Appendix A: Proof of Theorem 1

Proof

First, note that for any \(\tau \in \mathcal {T}_k\), with \(k<N\),

$$\begin{aligned} W_k^{(n)}= & {} (1-\alpha )V_n \quad \text { and } \mathcal {E}_k^{(k)} = 0;\\ TB_\tau ^{(k)}= & {} \left\{ b_k + e^{-r_{k+1}} TB_\tau ^{(k+1)} \right\} \textbf{1}(\tau>k);\\ D_\tau ^{(k)}= & {} (1-\alpha )V_k \textbf{1}(\tau =k) + \left\{ d_k + e^{-r_{k+1}} D_\tau ^{(k+1)} \right\} \textbf{1}(\tau >k). \end{aligned}$$

The proof is done by reverse induction on \(k \le N\). We first prove the result for \(k=N\). Then assuming the result is true for all \(k\in \{n+1. \ldots , N\}\), we prove it is true for \(k=n\).

Part (I): We prove the result for \(k=N\), i.e., we prove (4), (6) and (7).
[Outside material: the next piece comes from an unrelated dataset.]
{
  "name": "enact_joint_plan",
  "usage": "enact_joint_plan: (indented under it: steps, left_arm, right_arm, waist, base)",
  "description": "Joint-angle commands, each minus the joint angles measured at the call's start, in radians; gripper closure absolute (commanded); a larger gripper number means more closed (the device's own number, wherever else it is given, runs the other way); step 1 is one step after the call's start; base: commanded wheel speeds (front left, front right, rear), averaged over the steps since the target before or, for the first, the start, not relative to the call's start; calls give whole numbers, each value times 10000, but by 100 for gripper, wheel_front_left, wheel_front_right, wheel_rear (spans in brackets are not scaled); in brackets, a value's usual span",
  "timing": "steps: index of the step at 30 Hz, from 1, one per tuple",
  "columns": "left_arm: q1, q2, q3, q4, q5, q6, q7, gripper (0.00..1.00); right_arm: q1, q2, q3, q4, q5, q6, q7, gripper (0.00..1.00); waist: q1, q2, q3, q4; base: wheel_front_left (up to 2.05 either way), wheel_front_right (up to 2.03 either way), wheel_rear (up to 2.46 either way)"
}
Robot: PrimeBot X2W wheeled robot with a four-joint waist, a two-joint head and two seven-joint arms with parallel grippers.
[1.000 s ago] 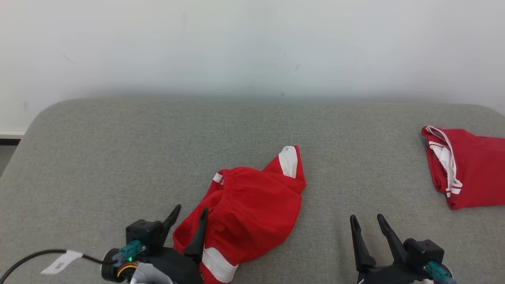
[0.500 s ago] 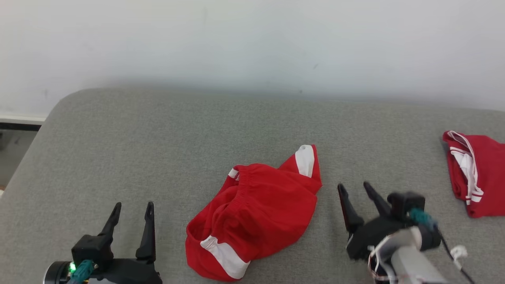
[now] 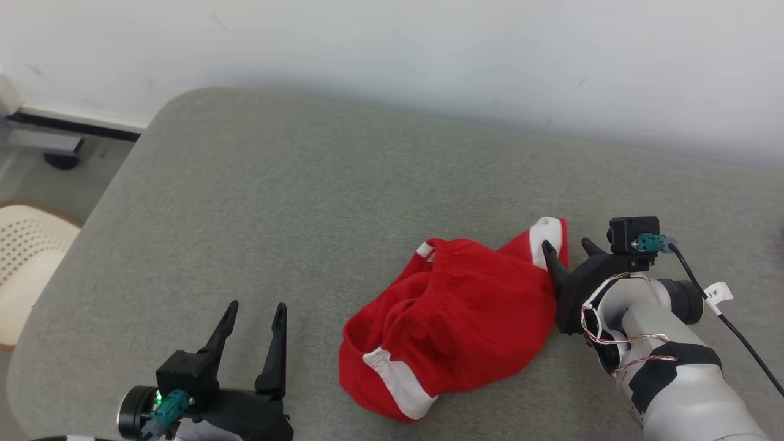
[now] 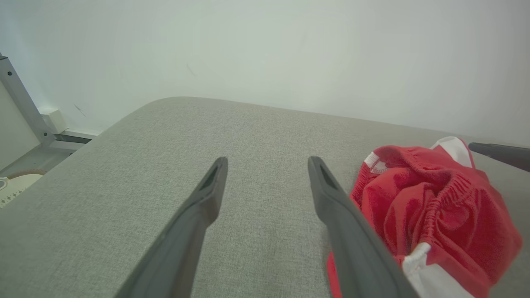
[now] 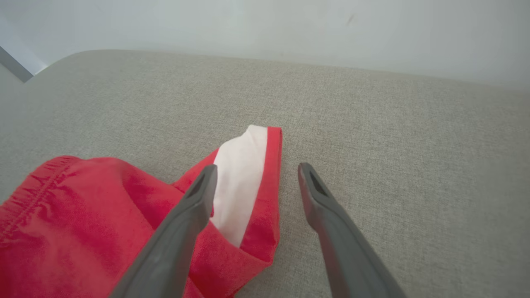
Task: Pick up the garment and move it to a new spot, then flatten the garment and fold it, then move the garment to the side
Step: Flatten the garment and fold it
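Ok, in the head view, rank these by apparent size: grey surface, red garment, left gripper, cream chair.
1. grey surface
2. red garment
3. left gripper and cream chair: about alike; chair cropped by the frame, gripper nearer the camera, so unranked.

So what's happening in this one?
A two-armed robot is working on crumpled red shorts lying on a grey padded surface. Its right claw, open, straddles the white-striped hem corner at the shorts' far right, not yet closed on it. The left claw, also open, is off to the left, apart from the fabric. No folding done yet.
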Motion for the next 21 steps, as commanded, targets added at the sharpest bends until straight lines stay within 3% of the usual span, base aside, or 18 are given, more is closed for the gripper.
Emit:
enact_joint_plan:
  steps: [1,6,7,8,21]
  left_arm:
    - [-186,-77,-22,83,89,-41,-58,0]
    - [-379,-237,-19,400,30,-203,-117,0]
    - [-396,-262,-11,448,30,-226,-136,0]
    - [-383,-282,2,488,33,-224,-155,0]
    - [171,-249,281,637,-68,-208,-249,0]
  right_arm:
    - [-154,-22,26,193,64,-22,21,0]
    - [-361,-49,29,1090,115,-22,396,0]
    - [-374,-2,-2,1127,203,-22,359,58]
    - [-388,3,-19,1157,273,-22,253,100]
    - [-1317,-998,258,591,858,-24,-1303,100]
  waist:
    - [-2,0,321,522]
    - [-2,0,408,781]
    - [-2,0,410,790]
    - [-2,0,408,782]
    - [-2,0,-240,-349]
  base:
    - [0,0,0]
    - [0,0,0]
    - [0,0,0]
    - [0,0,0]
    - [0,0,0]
First, for any \(\tau \in \mathcal {T}\) with \(\tau \ge N\), one has

$$\begin{aligned} E\left( \mathcal {E}_\tau ^{(N)}|\mathcal {F}_N\right) = \mathcal {B}_N\textbf{1}(\tau >N), \end{aligned}$$

where \(\mathcal {B}_N = V_N + b_N-d_N\). Hence

$$\begin{aligned} \mathcal {T}_N = \left\{ \tau \in \mathcal {T}; \tau \ge N\; \text { and } \{\tau>N\}\subset \{\mathcal {B}_N>0\} \right\} . \end{aligned}$$

Now, for any \(\tau \in \mathcal {T}_N\),

$$\begin{aligned} J_\tau ^{(N)}= & {} -\alpha V_N \textbf{1}(\tau =N)+ b_N \textbf{1}(\tau =N+1) \\= & {} -\alpha V_N \textbf{1}(\mathcal {B}_N\le 0) -\alpha V_N \textbf{1}(\tau =N)\textbf{1}(\mathcal {B}_N>0) + b_N \textbf{1}(\tau =N+1) \\\le & {} -\alpha V_N \textbf{1}(\mathcal {B}_N \le 0) + b_N \textbf{1}(\mathcal {B}_N>0) \end{aligned}$$

As a result, if \(\tau _N^\star = N\textbf{1}(\mathcal {B}_N \le 0)+ (N+1)\textbf{1}(\mathcal {B}_N>0)\), then

$$\begin{aligned} \mathcal {E}_N = E\left( \mathcal {E}_{\tau _N^\star }^{(N)}|\mathcal {F}_N \right) =\max (\mathcal {B}_N,0) \end{aligned}$$

and

$$\begin{aligned} {\bar{J}}_N =E\left( J_{\tau _N^\star }^{(N)}|\mathcal {F}_N \right) = -\alpha V_N \textbf{1}(\mathcal {E}_N= 0) + b_N\textbf{1}(\mathcal {E}_N>0). \end{aligned}$$

Hence (4), (6) and (7) hold for \(k=N\).

Part (II): Next suppose the result is true for all \(k>n\), i.e., (5)– (8) hold for all \(k>n\), We need to show that they also hold for \(k=n\).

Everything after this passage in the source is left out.